• [EXERCISE INSTRUCTIONS]
Down to the last character, repeat the entries beneath this task.

BEGIN SUPPLIED ENTRIES

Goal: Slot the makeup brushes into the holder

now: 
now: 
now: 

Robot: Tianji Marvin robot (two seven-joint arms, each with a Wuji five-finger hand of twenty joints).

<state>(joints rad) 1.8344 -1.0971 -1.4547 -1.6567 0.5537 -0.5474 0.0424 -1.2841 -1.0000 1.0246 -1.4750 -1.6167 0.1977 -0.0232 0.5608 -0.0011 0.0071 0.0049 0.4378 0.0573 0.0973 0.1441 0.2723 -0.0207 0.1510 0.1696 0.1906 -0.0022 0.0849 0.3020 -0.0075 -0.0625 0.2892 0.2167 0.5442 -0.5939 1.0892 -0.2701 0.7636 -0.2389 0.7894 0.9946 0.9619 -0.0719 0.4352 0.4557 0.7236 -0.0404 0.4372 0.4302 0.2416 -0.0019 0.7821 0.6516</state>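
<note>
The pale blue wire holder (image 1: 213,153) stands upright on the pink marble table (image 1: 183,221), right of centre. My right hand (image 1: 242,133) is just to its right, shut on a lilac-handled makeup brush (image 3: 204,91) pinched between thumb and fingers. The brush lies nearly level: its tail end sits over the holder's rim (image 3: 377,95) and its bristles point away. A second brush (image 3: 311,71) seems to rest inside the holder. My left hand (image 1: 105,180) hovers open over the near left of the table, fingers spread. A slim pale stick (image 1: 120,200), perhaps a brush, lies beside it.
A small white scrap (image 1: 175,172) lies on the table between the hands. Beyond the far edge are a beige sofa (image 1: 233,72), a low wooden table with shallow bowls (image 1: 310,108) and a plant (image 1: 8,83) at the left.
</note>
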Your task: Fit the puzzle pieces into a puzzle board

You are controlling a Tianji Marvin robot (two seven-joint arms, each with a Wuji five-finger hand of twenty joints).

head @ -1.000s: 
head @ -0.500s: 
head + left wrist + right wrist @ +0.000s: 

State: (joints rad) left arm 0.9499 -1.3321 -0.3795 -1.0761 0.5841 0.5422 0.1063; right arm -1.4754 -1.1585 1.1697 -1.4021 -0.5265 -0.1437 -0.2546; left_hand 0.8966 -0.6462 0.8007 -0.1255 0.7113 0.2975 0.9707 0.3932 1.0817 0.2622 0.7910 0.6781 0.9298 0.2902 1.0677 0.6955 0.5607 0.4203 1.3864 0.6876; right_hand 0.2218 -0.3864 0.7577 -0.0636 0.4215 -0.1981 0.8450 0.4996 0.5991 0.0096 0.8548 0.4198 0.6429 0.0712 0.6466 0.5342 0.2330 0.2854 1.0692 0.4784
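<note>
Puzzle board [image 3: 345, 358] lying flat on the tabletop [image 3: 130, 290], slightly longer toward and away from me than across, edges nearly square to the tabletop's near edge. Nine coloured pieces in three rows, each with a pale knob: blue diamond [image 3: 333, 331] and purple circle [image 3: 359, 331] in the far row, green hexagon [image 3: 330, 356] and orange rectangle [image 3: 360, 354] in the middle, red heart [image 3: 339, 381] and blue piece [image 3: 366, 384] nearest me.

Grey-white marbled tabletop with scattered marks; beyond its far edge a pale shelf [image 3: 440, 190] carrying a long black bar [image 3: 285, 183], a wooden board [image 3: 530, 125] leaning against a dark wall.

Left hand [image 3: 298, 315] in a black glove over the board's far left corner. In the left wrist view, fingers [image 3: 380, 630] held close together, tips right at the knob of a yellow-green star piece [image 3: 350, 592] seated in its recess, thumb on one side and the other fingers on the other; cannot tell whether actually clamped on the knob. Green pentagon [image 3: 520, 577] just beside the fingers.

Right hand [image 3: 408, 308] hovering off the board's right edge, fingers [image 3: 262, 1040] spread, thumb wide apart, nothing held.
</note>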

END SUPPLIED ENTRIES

• [WRITTEN SOLUTION]
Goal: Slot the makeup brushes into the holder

now: 
now: 
now: 

Robot: Tianji Marvin robot (two seven-joint arms, each with a Wuji five-finger hand of twenty joints).

<state>(joints rad) 1.8344 -1.0971 -1.4547 -1.6567 0.5537 -0.5474 0.0424 -1.2841 -1.0000 1.0246 -1.4750 -1.6167 0.1977 -0.0232 0.5608 -0.0011 0.0071 0.0049 0.4378 0.0573 0.0973 0.1441 0.2723 -0.0207 0.1510 0.1696 0.1906 -0.0022 0.0849 0.3020 -0.0075 -0.0625 0.2892 0.2167 0.5442 -0.5939 1.0892 -0.2701 0.7636 -0.2389 0.7894 0.9946 0.9619 -0.0719 0.4352 0.4557 0.7236 -0.0404 0.4372 0.4302 0.2416 -0.0019 0.7821 0.6516</state>
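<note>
The pale blue wire holder (image 1: 213,153) stands upright on the pink marble table (image 1: 183,221), right of centre. My right hand (image 1: 242,133) is just to its right, shut on a lilac-handled makeup brush (image 3: 204,91) pinched between thumb and fingers. The brush lies nearly level: its tail end sits over the holder's rim (image 3: 377,95) and its bristles point away. A second brush (image 3: 311,71) seems to rest inside the holder. My left hand (image 1: 105,180) hovers open over the near left of the table, fingers spread. A slim pale stick (image 1: 120,200), perhaps a brush, lies beside it.
A small white scrap (image 1: 175,172) lies on the table between the hands. Beyond the far edge are a beige sofa (image 1: 233,72), a low wooden table with shallow bowls (image 1: 310,108) and a plant (image 1: 8,83) at the left.
</note>
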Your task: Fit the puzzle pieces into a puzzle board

You are controlling a Tianji Marvin robot (two seven-joint arms, each with a Wuji five-finger hand of twenty joints).

head @ -1.000s: 
head @ -0.500s: 
head + left wrist + right wrist @ +0.000s: 

State: (joints rad) left arm 0.9499 -1.3321 -0.3795 -1.0761 0.5841 0.5422 0.1063; right arm -1.4754 -1.1585 1.1697 -1.4021 -0.5265 -0.1437 -0.2546; left_hand 0.8966 -0.6462 0.8007 -0.1255 0.7113 0.2975 0.9707 0.3932 1.0817 0.2622 0.7910 0.6781 0.9298 0.2902 1.0677 0.6955 0.5607 0.4203 1.3864 0.6876; right_hand 0.2218 -0.3864 0.7577 -0.0636 0.4215 -0.1981 0.8450 0.4996 0.5991 0.0096 0.8548 0.4198 0.6429 0.0712 0.6466 0.5342 0.2330 0.2854 1.0692 0.4784
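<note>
Puzzle board [image 3: 345, 358] lying flat on the tabletop [image 3: 130, 290], slightly longer toward and away from me than across, edges nearly square to the tabletop's near edge. Nine coloured pieces in three rows, each with a pale knob: blue diamond [image 3: 333, 331] and purple circle [image 3: 359, 331] in the far row, green hexagon [image 3: 330, 356] and orange rectangle [image 3: 360, 354] in the middle, red heart [image 3: 339, 381] and blue piece [image 3: 366, 384] nearest me.

Grey-white marbled tabletop with scattered marks; beyond its far edge a pale shelf [image 3: 440, 190] carrying a long black bar [image 3: 285, 183], a wooden board [image 3: 530, 125] leaning against a dark wall.

Left hand [image 3: 298, 315] in a black glove over the board's far left corner. In the left wrist view, fingers [image 3: 380, 630] held close together, tips right at the knob of a yellow-green star piece [image 3: 350, 592] seated in its recess, thumb on one side and the other fingers on the other; cannot tell whether actually clamped on the knob. Green pentagon [image 3: 520, 577] just beside the fingers.

Right hand [image 3: 408, 308] hovering off the board's right edge, fingers [image 3: 262, 1040] spread, thumb wide apart, nothing held.
</note>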

There is no additional output for this exercise.